Based upon these 48-month data, which showed that nivolumab had sustained improvement of RFS and DMFS compared to ipilimumab in patients with stage IIIB–C/IV resected melanoma and high risk of recurrence, the authors concluded that nivolumab provided superior patient benefit.
With fewer OS events than anticipated, the OS rates were similar for both agents, with more patients in the ipilimumab arm receiving subsequent therapy, and more ipilimumab-treated patients receiving subsequent immunotherapy.
No new safety concerns were noted based on the low rate of voluntarily reported late-emergent TRAEs.
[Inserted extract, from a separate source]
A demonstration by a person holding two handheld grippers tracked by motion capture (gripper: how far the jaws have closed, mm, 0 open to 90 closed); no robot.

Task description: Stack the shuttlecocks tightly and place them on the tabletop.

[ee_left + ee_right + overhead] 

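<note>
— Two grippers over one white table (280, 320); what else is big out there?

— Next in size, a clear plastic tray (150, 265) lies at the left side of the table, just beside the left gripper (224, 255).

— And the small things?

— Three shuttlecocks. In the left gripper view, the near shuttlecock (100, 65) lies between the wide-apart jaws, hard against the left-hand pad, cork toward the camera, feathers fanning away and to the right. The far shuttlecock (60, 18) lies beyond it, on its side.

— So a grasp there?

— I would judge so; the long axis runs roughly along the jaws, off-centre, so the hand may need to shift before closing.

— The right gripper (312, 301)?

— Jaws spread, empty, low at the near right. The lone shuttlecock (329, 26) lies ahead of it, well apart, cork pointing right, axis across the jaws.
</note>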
In addition to this presentation, the analysis will also appear in a simultaneous publication in The Lancet Oncology (Ascierto PA, et al. Lancet Oncol 2020;ePub ahead of print and covered in an editorial article).
The study was funded by Bristol Myers Squibb.
1076O – Weber J, Del Vecchio M, Mandala M, et al. Adjuvant nivolumab (NIVO) vs ipilimumab (IPI) in resected stage III/IV melanoma: 4-y recurrence-free and overall survival (OS) results from CheckMate 238. ESMO Virtual Congress 2020.